* [Exercise details]: Lines with the word "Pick" in them must be copied from the records below.

* [Data shown]:
+++

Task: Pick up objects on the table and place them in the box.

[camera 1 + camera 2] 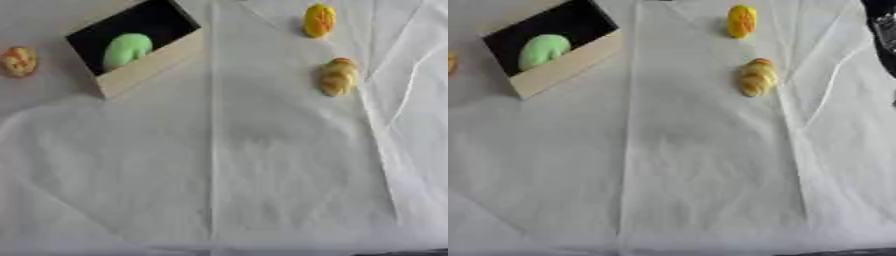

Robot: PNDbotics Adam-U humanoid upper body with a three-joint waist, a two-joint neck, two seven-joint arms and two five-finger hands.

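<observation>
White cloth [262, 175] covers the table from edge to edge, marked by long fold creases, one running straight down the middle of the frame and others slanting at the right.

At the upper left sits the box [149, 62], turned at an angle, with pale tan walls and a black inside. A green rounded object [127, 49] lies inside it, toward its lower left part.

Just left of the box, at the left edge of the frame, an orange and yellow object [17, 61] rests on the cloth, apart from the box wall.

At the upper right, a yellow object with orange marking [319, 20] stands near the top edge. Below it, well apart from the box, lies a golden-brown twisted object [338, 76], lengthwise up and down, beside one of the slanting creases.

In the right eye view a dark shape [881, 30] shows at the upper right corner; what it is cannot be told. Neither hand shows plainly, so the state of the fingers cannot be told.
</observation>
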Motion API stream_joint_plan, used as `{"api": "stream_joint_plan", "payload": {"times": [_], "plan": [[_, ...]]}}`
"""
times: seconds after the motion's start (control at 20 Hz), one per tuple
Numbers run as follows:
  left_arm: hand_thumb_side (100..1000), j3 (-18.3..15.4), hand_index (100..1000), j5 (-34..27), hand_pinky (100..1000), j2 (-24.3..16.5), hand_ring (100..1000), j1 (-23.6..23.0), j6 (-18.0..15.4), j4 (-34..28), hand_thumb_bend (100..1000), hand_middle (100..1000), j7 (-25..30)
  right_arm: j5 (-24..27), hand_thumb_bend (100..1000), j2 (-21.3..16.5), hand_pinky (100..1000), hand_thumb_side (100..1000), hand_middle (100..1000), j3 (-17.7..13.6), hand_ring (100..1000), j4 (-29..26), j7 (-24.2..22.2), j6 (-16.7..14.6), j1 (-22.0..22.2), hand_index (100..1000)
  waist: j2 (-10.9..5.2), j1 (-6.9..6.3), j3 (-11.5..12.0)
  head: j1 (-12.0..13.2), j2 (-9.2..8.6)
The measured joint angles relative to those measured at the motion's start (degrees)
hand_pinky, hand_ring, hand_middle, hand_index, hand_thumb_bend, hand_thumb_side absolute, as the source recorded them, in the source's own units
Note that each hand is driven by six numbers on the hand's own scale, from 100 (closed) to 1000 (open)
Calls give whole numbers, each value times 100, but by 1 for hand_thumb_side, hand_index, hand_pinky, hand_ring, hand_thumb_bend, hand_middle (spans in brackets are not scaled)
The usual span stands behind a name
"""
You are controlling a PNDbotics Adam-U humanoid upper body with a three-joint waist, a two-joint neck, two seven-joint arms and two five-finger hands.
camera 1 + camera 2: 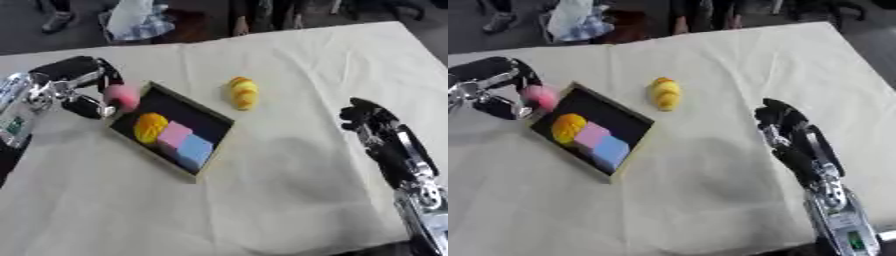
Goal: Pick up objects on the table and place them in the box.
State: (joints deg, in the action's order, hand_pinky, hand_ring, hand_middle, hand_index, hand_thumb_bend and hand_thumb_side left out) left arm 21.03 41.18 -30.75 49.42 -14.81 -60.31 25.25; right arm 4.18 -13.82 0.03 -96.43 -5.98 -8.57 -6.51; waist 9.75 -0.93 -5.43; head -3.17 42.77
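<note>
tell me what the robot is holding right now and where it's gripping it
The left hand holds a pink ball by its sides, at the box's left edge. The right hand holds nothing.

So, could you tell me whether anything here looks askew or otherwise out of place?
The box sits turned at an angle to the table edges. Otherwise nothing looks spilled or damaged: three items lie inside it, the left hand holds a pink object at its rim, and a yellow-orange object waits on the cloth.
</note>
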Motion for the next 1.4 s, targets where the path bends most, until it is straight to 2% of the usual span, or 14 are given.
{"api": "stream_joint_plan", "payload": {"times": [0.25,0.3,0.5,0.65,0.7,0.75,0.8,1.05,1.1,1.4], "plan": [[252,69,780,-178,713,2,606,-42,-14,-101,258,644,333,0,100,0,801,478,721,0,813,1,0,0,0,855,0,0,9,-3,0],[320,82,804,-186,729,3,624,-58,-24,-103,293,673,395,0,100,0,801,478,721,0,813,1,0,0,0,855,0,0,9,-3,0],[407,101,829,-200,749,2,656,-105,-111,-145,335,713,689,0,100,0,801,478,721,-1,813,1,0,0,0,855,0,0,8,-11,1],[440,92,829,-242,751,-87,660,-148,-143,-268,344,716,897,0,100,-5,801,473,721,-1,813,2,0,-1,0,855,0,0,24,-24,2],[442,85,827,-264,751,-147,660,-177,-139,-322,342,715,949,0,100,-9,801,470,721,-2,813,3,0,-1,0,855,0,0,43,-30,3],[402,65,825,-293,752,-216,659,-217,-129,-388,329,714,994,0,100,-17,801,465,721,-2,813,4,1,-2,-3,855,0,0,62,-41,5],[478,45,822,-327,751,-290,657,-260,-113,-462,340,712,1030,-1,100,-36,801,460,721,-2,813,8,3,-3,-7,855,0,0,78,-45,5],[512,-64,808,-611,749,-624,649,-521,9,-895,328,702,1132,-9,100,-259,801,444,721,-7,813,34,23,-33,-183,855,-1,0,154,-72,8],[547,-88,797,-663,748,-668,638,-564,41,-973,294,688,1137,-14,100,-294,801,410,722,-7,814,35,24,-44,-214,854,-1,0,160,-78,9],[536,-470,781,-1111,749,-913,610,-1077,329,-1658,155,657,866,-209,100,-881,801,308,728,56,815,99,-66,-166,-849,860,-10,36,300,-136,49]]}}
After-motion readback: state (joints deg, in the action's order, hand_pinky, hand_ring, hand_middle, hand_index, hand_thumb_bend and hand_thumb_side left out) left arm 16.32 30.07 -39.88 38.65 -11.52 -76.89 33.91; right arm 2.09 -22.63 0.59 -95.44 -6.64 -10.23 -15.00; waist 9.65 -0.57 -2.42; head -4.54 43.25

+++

* [Solution to this task]:
Task: Pick up objects on the table and place them in the box.
Goal: Pick up objects on the table and place them in the box.

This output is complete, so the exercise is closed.